Recreate the listing that follows line for line, without pictures.

══ Collected data

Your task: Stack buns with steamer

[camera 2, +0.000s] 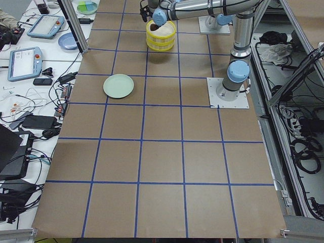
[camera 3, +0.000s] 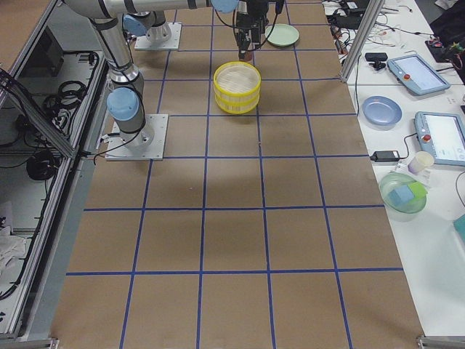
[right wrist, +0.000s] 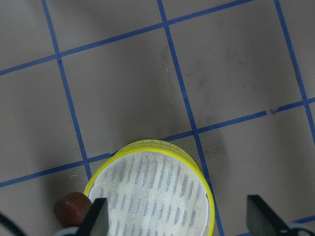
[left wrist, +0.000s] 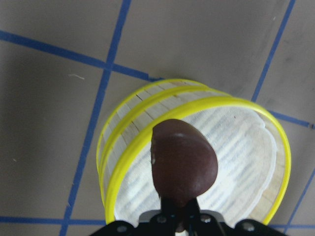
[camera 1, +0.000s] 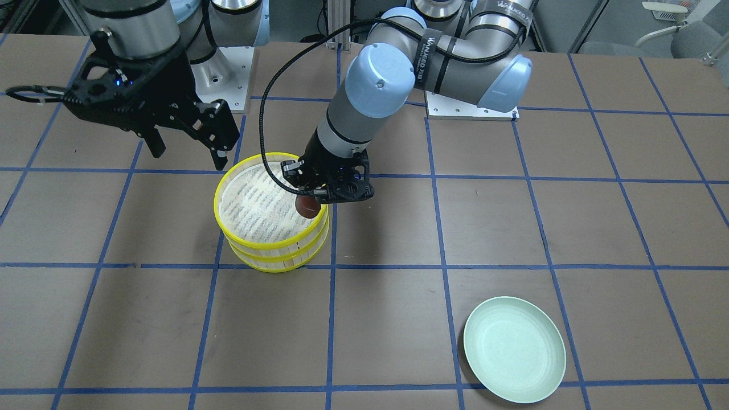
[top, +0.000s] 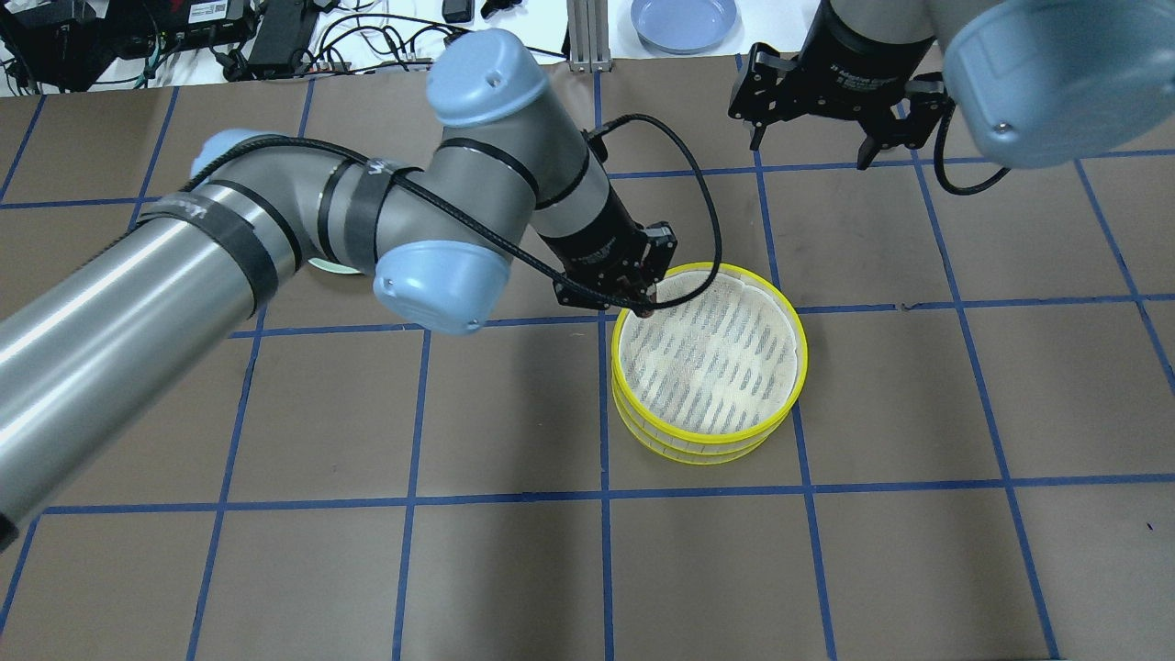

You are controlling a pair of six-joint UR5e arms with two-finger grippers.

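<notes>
The steamer's two yellow-rimmed bamboo trays (camera 1: 272,210) stand stacked on the table; they also show in the overhead view (top: 710,358). The top tray's slatted floor is bare. My left gripper (camera 1: 310,204) is shut on the dark reddish-brown bun (camera 1: 307,208) and holds it just over the top tray's rim on my left side. The bun shows close up in the left wrist view (left wrist: 182,164) and at the edge of the right wrist view (right wrist: 73,206). My right gripper (camera 1: 188,152) is open and empty, raised beyond the stack (top: 810,147). The cream-white bun is hidden.
A pale mint-green plate (camera 1: 514,349) lies empty on my left side, far from the stack; in the overhead view my left arm mostly hides it. A blue plate (top: 684,20) sits on the bench past the table's far edge. Both arm bases stand at my side of the table.
</notes>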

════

◆ Result of this task:
Your task: Stack buns with steamer

[camera 2, +0.000s] 
[camera 3, +0.000s] 
[right wrist, +0.000s] 
[left wrist, +0.000s] 
[camera 1, +0.000s] 
[top, +0.000s] 

You are controlling a pair of six-joint UR5e arms with two-finger grippers.

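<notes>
The steamer's two yellow-rimmed bamboo trays (camera 1: 272,210) stand stacked on the table; they also show in the overhead view (top: 710,358). The top tray's slatted floor is bare. My left gripper (camera 1: 310,204) is shut on the dark reddish-brown bun (camera 1: 307,208) and holds it just over the top tray's rim on my left side. The bun shows close up in the left wrist view (left wrist: 182,164) and at the edge of the right wrist view (right wrist: 73,206). My right gripper (camera 1: 188,152) is open and empty, raised beyond the stack (top: 810,147). The cream-white bun is hidden.
A pale mint-green plate (camera 1: 514,349) lies empty on my left side, far from the stack; in the overhead view my left arm mostly hides it. A blue plate (top: 684,20) sits on the bench past the table's far edge. Both arm bases stand at my side of the table.
</notes>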

The complete answer has now been given.